Lately, cryptojackers have found more ways to hog their victims’ computing resources. Chrome browser extensions offered through the Chrome Web Store were discovered to contain mining code. Ubuntu’s own Snap Store has been supplying software with “miners” built in.

One-two punch: ransomware+cryptojacking

Even garden-variety malware now usually comes equipped with miners. A new variant of the Rakhni ransomware now contains a cryptocurrency miner. It uses logical conditions expressed in the environment to determine whether the system should be used to mine, or if it should be ransomed. More details about this new variant can be found here.
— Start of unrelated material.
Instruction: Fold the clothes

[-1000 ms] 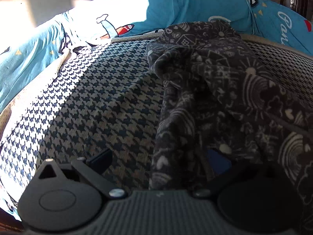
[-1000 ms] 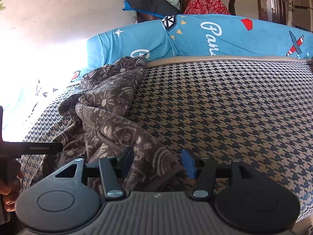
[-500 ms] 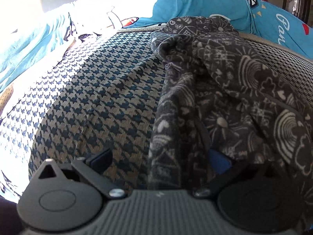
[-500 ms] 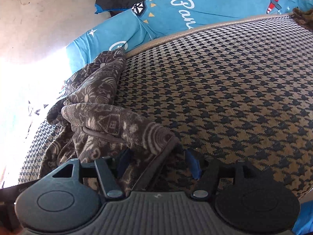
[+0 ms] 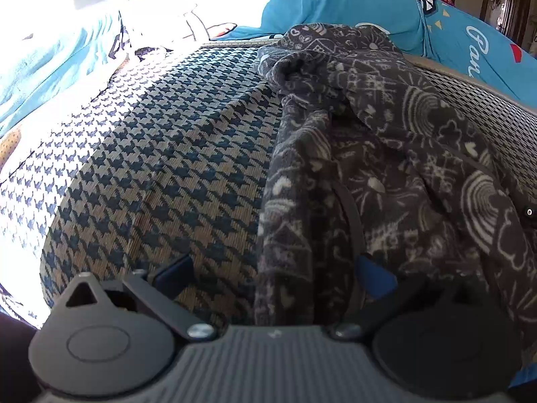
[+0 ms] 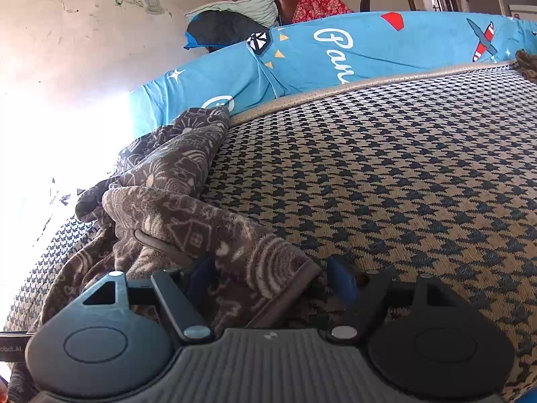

Another malware documented here detected as “TROJ64_COINMINER.QO” leverages not only WMI (Windows Management Instrumentation) to remain fileless and persistent, but also the EternalBlue exploit to propagate. Packing this one-two punch, it then reaches its final stage and starts mining away in stealth mode.

Is Cryptojacking the new money maker for cybercriminals? A recent report by researchers at security firm McAfee indicates that much. McAfee Labs count of total coin miner malware rose by 629% in Q1 of 2018 alone, to more than 2.9 million samples.

The business for new JavaScript mining tools is booming as well. One vendor, coinimp.com, claims its developers “react and work hard to unblock it” from AdBlock or Anti-Viruses.
Another notable player is Coinhive, a popular platform used for legitimate purposes as well as for cryptojacking.

Few hurdles for in-browser miners

Cryptojackers are looking forward to a rosy future. So far, in-browser JavaScript-based miners barely face any obstacles when tapping into users’ machines through the local browser. All it takes is for the user to visit a webpage that utilizes the JavaScript code. Coinhive, a company that employs this technique, makes setting up such pages easy.

Coinhive enables cryptojackers to create a script to load on any webpage that causes visiting browsers to start mining XMR (Monero cryptocurrency) in the background. While Coinhive also provides an authorized mining option, the main attraction for many cryptocurrency “entrepreneurs” is its unauthorized mining mode - no popup, no warning for the victim.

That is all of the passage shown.